Schiff N D, Victor J D, Canel A
Department of Neurology and Neuroscience, New York Hospital-Cornell Medical Center, NY 10021, USA.
Biol Cybern. 1995;72(6):527-32. doi: 10.1007/BF00199895.
In a previous study, nonlinear autoregressive (NLAR) models applied to ictal electroencephalogram (EEG) recordings in six patients revealed nonlinear signal interactions that correlated with seizure type and clinical diagnosis. Here we interpret these models from a theoretical viewpoint. Extended models with multiple nonlinear terms are employed to demonstrate the independence of nonlinear dynamical interactions identified in the 'NLAR fingerprint' of patients with 3/s seizure discharges. Analysis of the role of periodicity in the EEG signal reveals that the fingerprints reflect the dynamics not only of the periodic discharge itself, but also of the fluctuations of each cycle about an average waveform. A stability analysis is used to make qualitative inferences concerning the network properties of the ictal generators. Finally, the NLAR fingerprint is analyzed in the context of Volterra-Weiner theory.

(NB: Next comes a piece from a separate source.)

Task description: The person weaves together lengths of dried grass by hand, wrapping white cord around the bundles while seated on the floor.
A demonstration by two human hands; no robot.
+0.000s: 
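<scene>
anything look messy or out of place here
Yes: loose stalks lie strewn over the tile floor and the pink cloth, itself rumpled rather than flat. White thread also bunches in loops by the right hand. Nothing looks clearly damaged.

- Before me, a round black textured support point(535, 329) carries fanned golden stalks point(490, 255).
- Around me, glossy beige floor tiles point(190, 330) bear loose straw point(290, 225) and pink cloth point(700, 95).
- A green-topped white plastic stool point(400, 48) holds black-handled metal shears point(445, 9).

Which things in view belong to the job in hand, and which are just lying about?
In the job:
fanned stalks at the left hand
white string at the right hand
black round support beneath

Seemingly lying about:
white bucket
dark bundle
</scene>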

在之前的一项研究中,应用于6名患者发作期脑电图(EEG)记录的非线性自回归(NLAR)模型揭示了与癫痫发作类型和临床诊断相关的非线性信号相互作用。在此,我们从理论角度对这些模型进行解读。采用具有多个非线性项的扩展模型来证明在3/s癫痫放电患者的“NLAR指纹”中识别出的非线性动力学相互作用的独立性。对EEG信号中周期性作用的分析表明,这些指纹不仅反映了周期性放电本身的动力学,还反映了每个周期围绕平均波形的波动情况。利用稳定性分析对发作期发生器的网络特性进行定性推断。最后,在Volterra - Wiener理论的背景下对NLAR指纹进行分析。